Theses and Dissertations
Issuing Body
Mississippi State University
Advisor
Newman, Jr. C. James
Committee Member
Sullivan, W. Rani
Committee Member
Daniewicz, R. Steven
Committee Member
Lacy, E. Thomas
Date of Degree
4-30-2011
Document Type
Dissertation - Open Access
Major
Aerospace Engineering
Degree Name
Doctor of Philosophy (Ph.D)
College
James Worth Bagley College of Engineering
Department
Department of Aerospace Engineering
Abstract
Fatigue and fracture testing and analyses were performed on four engineering materials: a low-strength aluminum alloy (D16CzATWH), a high-strength aluminum alloy (Al7050-T7351), a low-strength steel (A36 steel), and a high-strength steel (9310 steel).

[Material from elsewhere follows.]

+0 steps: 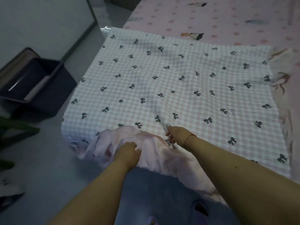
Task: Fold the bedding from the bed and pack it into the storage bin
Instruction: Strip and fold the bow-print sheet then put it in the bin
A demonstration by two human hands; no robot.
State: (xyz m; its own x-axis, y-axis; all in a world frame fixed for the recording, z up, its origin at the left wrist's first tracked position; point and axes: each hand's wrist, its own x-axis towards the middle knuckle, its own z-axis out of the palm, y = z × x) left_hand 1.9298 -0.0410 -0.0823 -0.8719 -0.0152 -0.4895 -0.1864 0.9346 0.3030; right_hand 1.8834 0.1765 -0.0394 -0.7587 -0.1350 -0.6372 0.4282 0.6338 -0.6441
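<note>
A white checked blanket (170, 82) printed with dark bows lies spread flat over the near corner of the bed. At its near edge a plain pink underside (154, 151) is bunched and turned up. My left hand (129, 151) grips this bunched pink fabric near the bed corner. My right hand (176, 131) pinches the blanket edge just to the right, fingers curled, a red string on the wrist. The dark storage bin (53, 93) stands open on the floor at the left, with a pale folded piece inside.
A pink sheet (219, 18) with printed figures covers the bed beyond the blanket. Grey floor (56, 159) runs along the bed's left side. A white panel with a dark frame (48, 21) leans at the back left. Dark objects (14, 132) sit at the left edge.
</note>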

Large-crack testing included compression precracked constant amplitude and compression precracked load reduction over a wide range of stress ratios. Single- and multiple-spike overload tests were conducted on some of the materials. Fatigue and small-crack testing were also performed at constant amplitude loading at a constant load ratio on the newly designed single edge notch bend specimen. Using the FADD2D boundary element code, two-dimensional stress analysis was performed on the new specimen to determine the stress intensity factor as a function of crack size for surface and through cracks at the edge notch. Collected fatigue crack growth rate data was used to develop a material model for the FASTRAN strip-yield crack growth code. FASTRAN was used to simulate the constant amplitude and spike overload tests, as well as the small-crack fatigue tests. The fatigue crack growth simulation results have shown that both low-cycle and high-cycle fatigue can be modeled accurately as fatigue crack growth using FASTRAN and that FASTRAN can be used to accurately predict the acceleration and retardation in fatigue crack growth rates after a spike overload. The testing has shown that the starting fatigue crack growth rate of any load-shedding test has significant influence on load history effects, with lower starting rates yielding lower crack growth thresholds and faster rates. Through inspection of fatigue surfaces, it has been shown that beveling of pin-holes in the crack growth specimens is necessary to ensure symmetric crack fronts and that the presence of debris along the fatigue surfaces can cause considerable crack growth retardation.
URI
https://hdl.handle.net/11668/15193
Recommended Citation
Ziegler, Brett Martin, "Fatigue and fracture testing and analysis on four engineering materials" (2011). Theses and Dissertations. 2244.